**Prompt**. Each line in the material below, starting at the one that contains "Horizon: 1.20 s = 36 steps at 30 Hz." and ending at the one that contains "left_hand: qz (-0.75", should be repeated exactly; the pictures should not.

-*-*-

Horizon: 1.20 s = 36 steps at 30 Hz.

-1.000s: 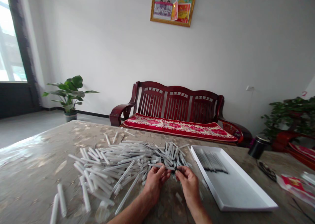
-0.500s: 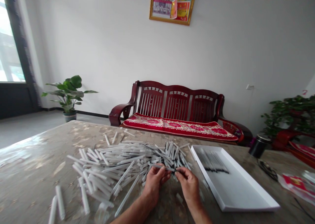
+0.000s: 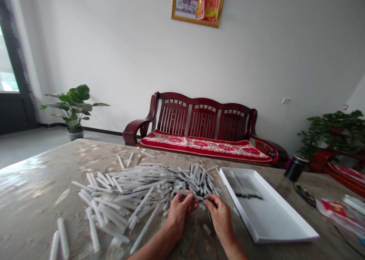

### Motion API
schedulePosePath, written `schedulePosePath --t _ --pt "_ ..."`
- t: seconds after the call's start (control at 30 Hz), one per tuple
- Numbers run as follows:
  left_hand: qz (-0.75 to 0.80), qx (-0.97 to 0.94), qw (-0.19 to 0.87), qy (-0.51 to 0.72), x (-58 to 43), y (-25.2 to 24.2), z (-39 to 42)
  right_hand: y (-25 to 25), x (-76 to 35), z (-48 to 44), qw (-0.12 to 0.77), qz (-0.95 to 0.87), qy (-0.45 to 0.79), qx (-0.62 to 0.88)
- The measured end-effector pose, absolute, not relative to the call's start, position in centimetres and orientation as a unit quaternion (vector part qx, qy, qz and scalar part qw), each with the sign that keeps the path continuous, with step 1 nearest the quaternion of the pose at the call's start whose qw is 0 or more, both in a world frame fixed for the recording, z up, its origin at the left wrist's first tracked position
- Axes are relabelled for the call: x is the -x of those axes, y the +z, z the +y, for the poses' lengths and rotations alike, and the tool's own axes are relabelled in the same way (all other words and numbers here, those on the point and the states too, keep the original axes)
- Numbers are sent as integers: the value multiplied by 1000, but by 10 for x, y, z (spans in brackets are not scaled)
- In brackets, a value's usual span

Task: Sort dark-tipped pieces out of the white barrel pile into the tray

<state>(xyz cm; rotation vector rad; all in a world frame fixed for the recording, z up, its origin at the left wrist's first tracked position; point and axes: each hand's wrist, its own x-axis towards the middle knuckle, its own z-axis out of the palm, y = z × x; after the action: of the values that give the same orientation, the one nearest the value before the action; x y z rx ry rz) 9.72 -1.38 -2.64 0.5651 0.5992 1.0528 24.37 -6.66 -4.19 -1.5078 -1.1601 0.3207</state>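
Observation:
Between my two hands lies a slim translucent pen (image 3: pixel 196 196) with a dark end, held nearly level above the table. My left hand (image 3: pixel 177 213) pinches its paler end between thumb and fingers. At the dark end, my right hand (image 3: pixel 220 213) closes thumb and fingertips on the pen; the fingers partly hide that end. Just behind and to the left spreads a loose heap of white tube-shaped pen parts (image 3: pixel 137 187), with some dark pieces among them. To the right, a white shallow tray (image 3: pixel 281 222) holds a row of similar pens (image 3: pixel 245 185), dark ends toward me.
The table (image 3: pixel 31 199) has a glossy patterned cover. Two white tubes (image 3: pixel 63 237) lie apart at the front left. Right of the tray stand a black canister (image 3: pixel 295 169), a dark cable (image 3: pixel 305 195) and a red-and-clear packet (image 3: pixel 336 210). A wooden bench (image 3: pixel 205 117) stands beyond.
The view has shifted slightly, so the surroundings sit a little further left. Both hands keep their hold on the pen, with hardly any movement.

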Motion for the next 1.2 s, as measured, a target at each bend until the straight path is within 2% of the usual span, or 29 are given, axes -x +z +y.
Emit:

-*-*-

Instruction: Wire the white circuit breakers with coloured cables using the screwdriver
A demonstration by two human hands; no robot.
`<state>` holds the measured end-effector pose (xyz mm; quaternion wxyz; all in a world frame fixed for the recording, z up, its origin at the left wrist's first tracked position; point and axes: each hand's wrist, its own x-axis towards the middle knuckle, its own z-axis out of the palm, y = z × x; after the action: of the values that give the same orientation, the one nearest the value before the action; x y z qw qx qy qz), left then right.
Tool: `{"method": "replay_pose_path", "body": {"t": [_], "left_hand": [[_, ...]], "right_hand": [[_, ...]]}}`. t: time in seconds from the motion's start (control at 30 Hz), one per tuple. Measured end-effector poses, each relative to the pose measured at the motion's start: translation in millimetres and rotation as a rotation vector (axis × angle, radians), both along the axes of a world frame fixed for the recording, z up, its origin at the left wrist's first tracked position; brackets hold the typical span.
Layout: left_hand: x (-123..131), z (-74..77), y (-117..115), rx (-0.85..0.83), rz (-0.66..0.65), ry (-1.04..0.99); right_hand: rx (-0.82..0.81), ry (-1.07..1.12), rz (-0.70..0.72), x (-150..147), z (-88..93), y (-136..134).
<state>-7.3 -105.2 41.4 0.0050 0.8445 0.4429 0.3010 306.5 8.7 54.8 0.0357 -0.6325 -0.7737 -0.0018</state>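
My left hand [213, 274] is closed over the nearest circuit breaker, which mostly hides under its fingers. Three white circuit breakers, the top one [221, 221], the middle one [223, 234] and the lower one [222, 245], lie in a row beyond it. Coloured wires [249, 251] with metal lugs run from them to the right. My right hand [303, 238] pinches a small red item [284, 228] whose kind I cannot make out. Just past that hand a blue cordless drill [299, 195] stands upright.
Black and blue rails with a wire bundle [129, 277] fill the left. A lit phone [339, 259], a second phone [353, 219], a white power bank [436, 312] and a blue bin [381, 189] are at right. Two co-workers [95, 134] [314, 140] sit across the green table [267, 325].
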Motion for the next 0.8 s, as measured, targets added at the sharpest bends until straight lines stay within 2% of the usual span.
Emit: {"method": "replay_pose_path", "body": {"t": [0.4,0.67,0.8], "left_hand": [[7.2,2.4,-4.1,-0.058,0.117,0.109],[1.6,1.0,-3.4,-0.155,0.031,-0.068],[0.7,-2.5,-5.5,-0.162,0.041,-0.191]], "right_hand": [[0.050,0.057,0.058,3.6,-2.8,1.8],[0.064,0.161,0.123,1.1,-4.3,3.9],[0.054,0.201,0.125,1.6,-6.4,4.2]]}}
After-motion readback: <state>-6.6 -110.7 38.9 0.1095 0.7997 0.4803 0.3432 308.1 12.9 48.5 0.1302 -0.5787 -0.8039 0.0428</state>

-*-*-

**Answer to this task**.
Horizon: 1.20 s = 36 steps at 30 Hz.

-1.000s: 
-0.500s: 
+0.000s: 

### Motion API
schedulePosePath, written `schedulePosePath --t _ --pt "_ ..."`
- t: seconds after the call's start (control at 30 Hz), one per tuple
- Numbers run as follows:
  left_hand: qz (-0.75 to 0.80), qx (-0.97 to 0.94), qw (-0.19 to 0.87), qy (-0.51 to 0.72), x (-58 to 43), y (-25.2 to 24.2), z (-39 to 42)

Output for this exercise is complete.